To do = Copy the lines below as they are; omit the images they contain.

──────── Provided data

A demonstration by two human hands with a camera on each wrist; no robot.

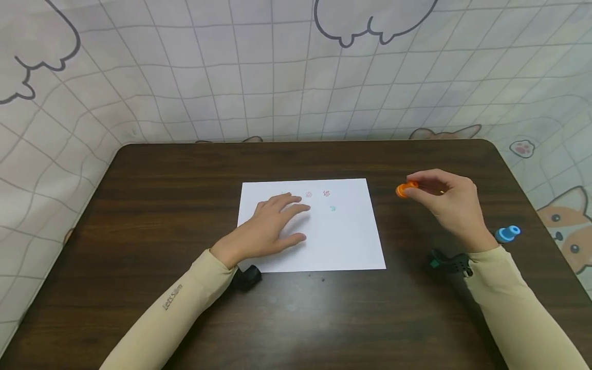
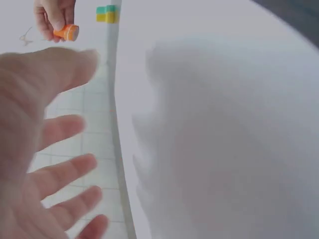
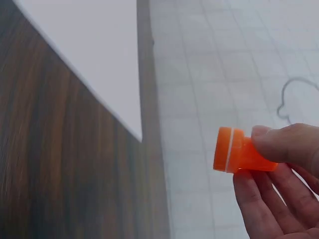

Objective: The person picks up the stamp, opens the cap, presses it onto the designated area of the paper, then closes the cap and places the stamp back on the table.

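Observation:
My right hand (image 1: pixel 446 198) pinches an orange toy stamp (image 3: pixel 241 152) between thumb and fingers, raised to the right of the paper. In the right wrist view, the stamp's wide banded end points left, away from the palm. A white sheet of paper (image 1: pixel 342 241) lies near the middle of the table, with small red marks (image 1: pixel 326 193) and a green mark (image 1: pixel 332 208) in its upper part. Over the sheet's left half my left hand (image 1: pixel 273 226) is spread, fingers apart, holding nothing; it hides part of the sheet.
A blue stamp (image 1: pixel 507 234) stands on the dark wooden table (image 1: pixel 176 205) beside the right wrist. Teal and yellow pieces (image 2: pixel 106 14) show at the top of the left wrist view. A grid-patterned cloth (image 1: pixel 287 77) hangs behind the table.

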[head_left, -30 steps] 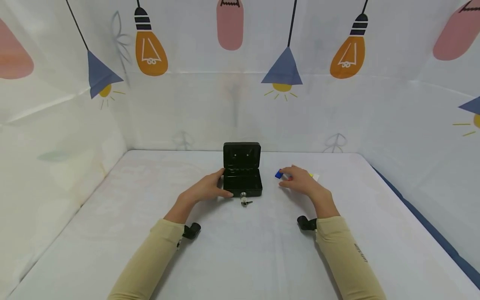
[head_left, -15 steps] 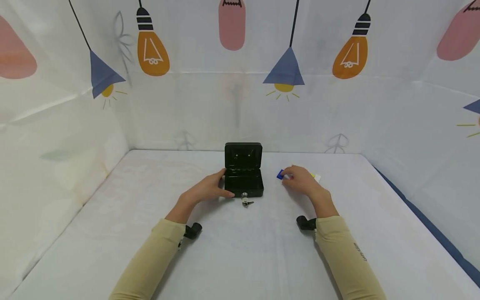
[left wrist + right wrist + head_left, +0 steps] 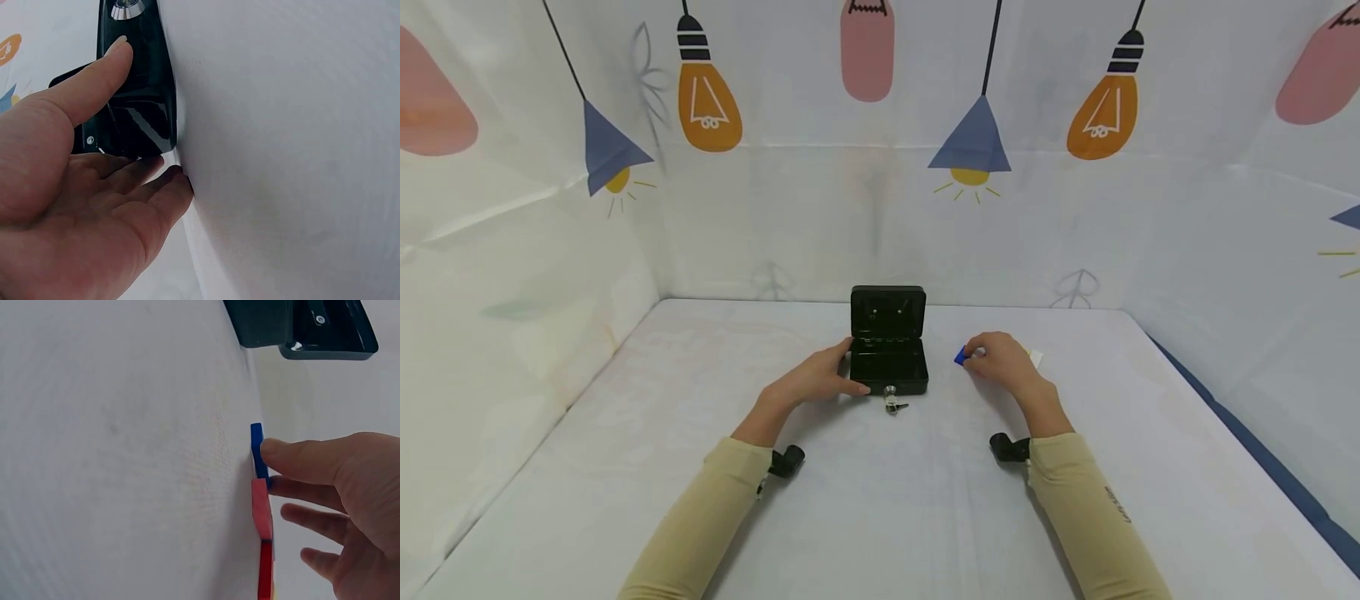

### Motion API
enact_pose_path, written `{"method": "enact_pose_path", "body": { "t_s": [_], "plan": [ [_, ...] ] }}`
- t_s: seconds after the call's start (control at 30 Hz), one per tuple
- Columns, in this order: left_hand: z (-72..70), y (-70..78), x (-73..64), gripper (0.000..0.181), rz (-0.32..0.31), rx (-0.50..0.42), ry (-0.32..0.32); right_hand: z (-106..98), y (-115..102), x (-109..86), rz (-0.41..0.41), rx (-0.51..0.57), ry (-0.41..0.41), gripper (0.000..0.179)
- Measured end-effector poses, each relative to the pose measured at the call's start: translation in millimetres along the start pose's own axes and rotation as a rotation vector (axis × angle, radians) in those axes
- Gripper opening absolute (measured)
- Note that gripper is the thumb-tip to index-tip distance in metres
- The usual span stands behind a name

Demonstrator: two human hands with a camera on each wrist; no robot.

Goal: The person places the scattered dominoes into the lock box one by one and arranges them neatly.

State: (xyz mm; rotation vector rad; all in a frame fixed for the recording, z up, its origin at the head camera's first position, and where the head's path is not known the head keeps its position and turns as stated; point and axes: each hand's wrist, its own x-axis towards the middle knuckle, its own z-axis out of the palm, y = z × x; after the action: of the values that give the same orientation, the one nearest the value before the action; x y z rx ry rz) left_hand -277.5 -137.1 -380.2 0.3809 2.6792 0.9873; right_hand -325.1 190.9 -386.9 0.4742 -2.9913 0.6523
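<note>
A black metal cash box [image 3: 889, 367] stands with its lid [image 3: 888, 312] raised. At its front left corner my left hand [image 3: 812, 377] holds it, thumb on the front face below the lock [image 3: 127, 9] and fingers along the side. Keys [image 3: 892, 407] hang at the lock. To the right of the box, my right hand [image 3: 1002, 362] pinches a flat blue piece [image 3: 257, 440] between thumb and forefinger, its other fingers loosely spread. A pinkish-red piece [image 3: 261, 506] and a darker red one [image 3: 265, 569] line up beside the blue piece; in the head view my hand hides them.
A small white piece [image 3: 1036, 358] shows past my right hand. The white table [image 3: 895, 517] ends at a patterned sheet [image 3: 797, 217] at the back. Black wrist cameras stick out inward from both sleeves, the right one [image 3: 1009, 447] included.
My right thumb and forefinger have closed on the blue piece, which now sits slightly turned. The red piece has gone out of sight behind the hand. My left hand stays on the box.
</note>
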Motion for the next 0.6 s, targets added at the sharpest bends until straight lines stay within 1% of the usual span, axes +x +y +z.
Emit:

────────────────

Written solution =
A demonstration by two human hands with a camera on each wrist; no robot.


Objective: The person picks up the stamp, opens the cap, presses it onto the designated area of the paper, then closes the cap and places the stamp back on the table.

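Observation:
My right hand (image 1: pixel 446 198) pinches an orange toy stamp (image 3: pixel 241 152) between thumb and fingers, raised to the right of the paper. In the right wrist view, the stamp's wide banded end points left, away from the palm. A white sheet of paper (image 1: pixel 342 241) lies near the middle of the table, with small red marks (image 1: pixel 326 193) and a green mark (image 1: pixel 332 208) in its upper part. Over the sheet's left half my left hand (image 1: pixel 273 226) is spread, fingers apart, holding nothing; it hides part of the sheet.
A blue stamp (image 1: pixel 507 234) stands on the dark wooden table (image 1: pixel 176 205) beside the right wrist. Teal and yellow pieces (image 2: pixel 106 14) show at the top of the left wrist view. A grid-patterned cloth (image 1: pixel 287 77) hangs behind the table.
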
[head_left, -30 steps] 
[head_left, -15 steps] 
[left wrist + right wrist + head_left, +0 steps] 

### Motion API
enact_pose_path, written `{"method": "enact_pose_path", "body": { "t_s": [_], "plan": [ [_, ...] ] }}`
- t_s: seconds after the call's start (control at 30 Hz), one per tuple
- Columns, in this order: left_hand: z (-72..70), y (-70..78), x (-73..64), gripper (0.000..0.181), rz (-0.32..0.31), rx (-0.50..0.42), ry (-0.32..0.32); right_hand: z (-106..98), y (-115..102), x (-109..86), rz (-0.41..0.41), rx (-0.51..0.57), ry (-0.41..0.41), gripper (0.000..0.179)
- Measured end-effector poses, each relative to the pose measured at the call's start: translation in millimetres along the start pose's own axes and rotation as a rotation vector (axis × angle, radians) in those axes
- Gripper opening absolute (measured)
- Note that gripper is the thumb-tip to index-tip distance in metres
- The usual span stands behind a name

Demonstrator: two human hands with a camera on each wrist; no robot.

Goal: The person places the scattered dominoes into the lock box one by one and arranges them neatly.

State: (xyz mm; rotation vector rad; all in a frame fixed for the recording, z up, its origin at the head camera's first position, and where the head's path is not known the head keeps its position and turns as stated; point and axes: each hand's wrist, its own x-axis towards the middle knuckle, its own z-axis out of the palm, y = z × x; after the action: of the values that give the same orientation, the one nearest the value before the action; x y z rx ry rz) left_hand -277.5 -137.1 -380.2 0.3809 2.6792 0.9873; right_hand -325.1 190.9 -386.9 0.4742 -2.9913 0.6523
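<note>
A black metal cash box [image 3: 889, 367] stands with its lid [image 3: 888, 312] raised. At its front left corner my left hand [image 3: 812, 377] holds it, thumb on the front face below the lock [image 3: 127, 9] and fingers along the side. Keys [image 3: 892, 407] hang at the lock. To the right of the box, my right hand [image 3: 1002, 362] pinches a flat blue piece [image 3: 257, 440] between thumb and forefinger, its other fingers loosely spread. A pinkish-red piece [image 3: 261, 506] and a darker red one [image 3: 265, 569] line up beside the blue piece; in the head view my hand hides them.
A small white piece [image 3: 1036, 358] shows past my right hand. The white table [image 3: 895, 517] ends at a patterned sheet [image 3: 797, 217] at the back. Black wrist cameras stick out inward from both sleeves, the right one [image 3: 1009, 447] included.
My right thumb and forefinger have closed on the blue piece, which now sits slightly turned. The red piece has gone out of sight behind the hand. My left hand stays on the box.
</note>
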Motion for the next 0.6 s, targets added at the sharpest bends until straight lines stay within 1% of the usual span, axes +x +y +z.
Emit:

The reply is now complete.